As we remember the tenth anniversary of the 2008 banking crash which led to the Great Recession, let us not neglect to give credit to the man who, almost more than anyone, made the disaster possible.
Strangely, the liberal media – normally the first to praise Obama for even his most modest achievements – has been reluctant to acknowledge his contribution to this most momentous of global events.
But it’s true. As my old friend Christopher Booker notes in his Sunday Telegraph column, it all began with sub-prime mortgages – a disaster almost entirely of the Community Organizer in Chief’s making:
At the heart of this disaster was a 1995 amendment to the US Community Reinvestment Act, which imposed on banks a legal requirement to lend money to buy homes to millions of poor, mainly black Americans, guaranteed by the two biggest US mortgage associations, Fannie Mae and Freddie Mac.
No one had campaigned more actively for this change to the law than a young but already influential Chicago politician, Barack Obama. It was this Act that, more than anything, helped to create the US housing bubble, well beyond the point where it was obvious that hundreds of thousands of homeowners would be likely to default. And in 2005, when moves were made to halt Fannie Mae’s reckless guarantees, no one more actively opposed them than the man who, by then, had become Senator Obama.
As official records showed, no senator received more campaigning donations from Fannie Mae (although Hillary Clinton ran him close). I first reported on this in January 2009, just after Obama had become president, noting how he had, by then, become vociferous in blaming the banks for the crisis.

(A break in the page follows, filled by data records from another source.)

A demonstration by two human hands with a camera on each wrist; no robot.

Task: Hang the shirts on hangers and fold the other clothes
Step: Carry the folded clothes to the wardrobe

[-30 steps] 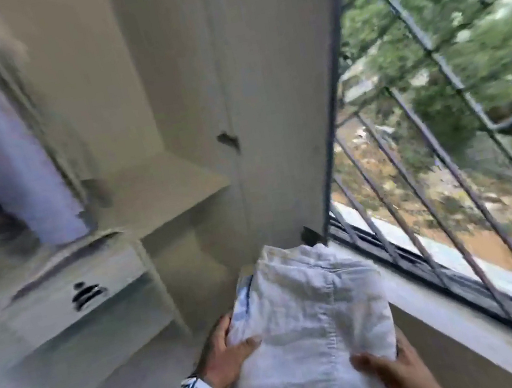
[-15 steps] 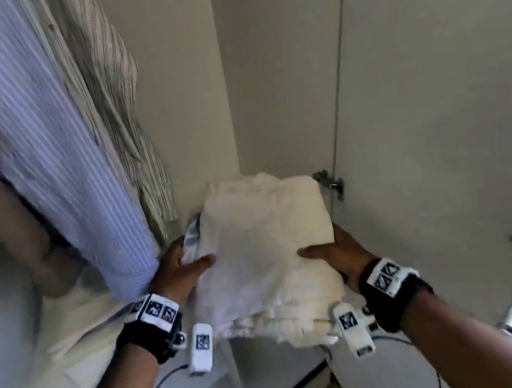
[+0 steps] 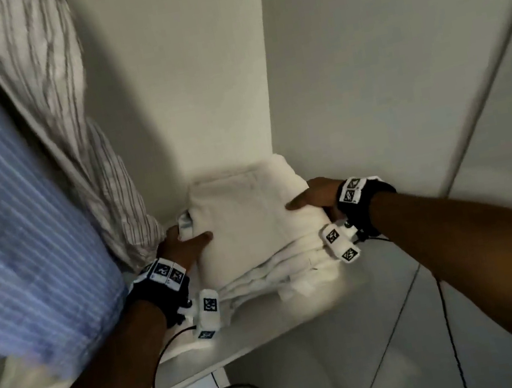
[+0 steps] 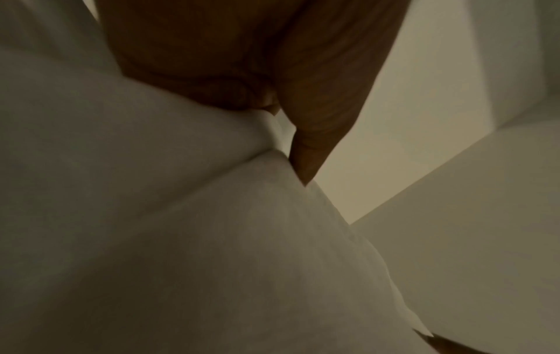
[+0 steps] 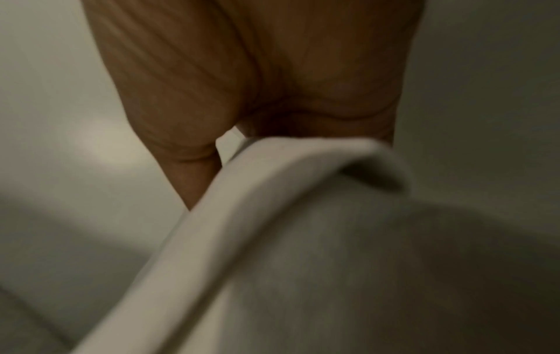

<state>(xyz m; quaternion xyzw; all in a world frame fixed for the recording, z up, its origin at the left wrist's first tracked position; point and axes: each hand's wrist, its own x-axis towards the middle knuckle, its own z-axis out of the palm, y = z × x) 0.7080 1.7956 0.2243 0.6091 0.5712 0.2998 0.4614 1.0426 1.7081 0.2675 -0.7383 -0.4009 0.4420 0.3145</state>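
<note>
Now the window and its bars are gone from the head view, and the wardrobe's inside fills it. At the left the blue striped shirt (image 3: 10,214) hangs, with the grey striped shirt (image 3: 68,130) beside it. The left hand (image 3: 185,244) grips the left edge of the folded white clothes (image 3: 253,228), thumb on top, fingers under. The stack, held in the air half a second ago, now sits on the white shelf (image 3: 264,331) in the corner. The right hand (image 3: 314,197) grips its right edge the same way.
</note>
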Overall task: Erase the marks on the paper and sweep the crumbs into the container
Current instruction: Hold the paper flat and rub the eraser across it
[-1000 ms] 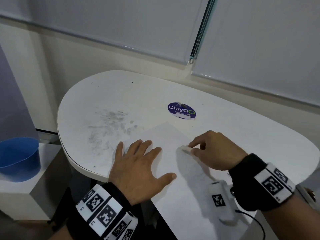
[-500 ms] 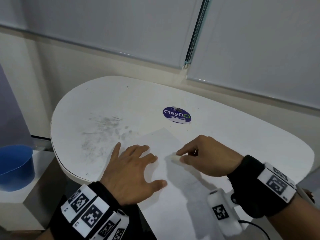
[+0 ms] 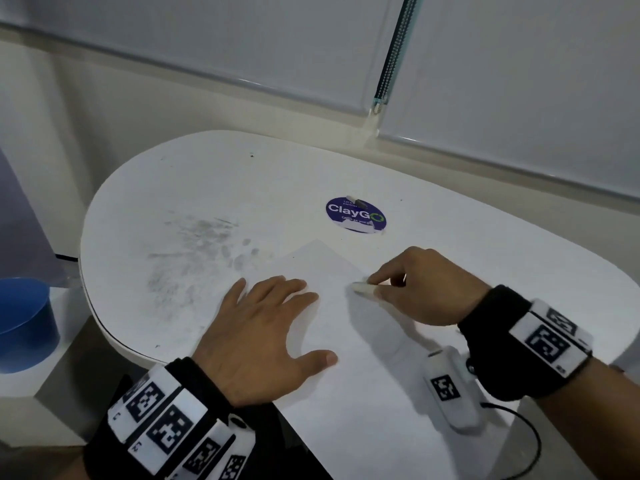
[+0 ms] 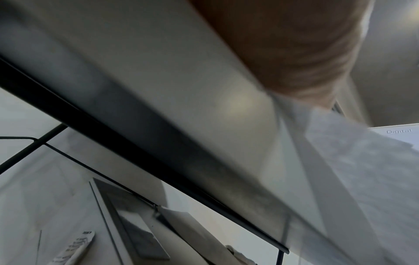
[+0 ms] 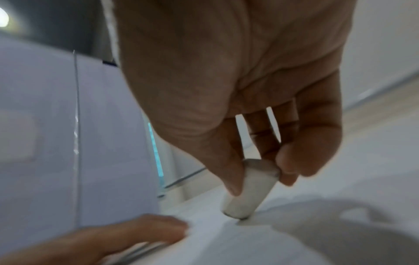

I wrote about it again in January 2012, just after his State of the Union address in which again he excoriated the banks for having “made huge bets and bonuses with other people’s money”, while “regulators looked the other way and didn’t have the authority to stop the bad behaviour”.
This, said Obama, “was irresponsible, and it plunged our economy into a crisis that put millions out of work”. This may have suited the groupthink narrative of the time – that the crisis had all been the fault of those evil bankers (who, in many other ways, were certainly not blameless).
But, amid all the adulation then being showered on the new president (the BBC alone sent 400 of its staff to cover his inauguration), how tellingly few people recalled the part Obama himself had played in bringing about the worst economic crisis the modern world has seen.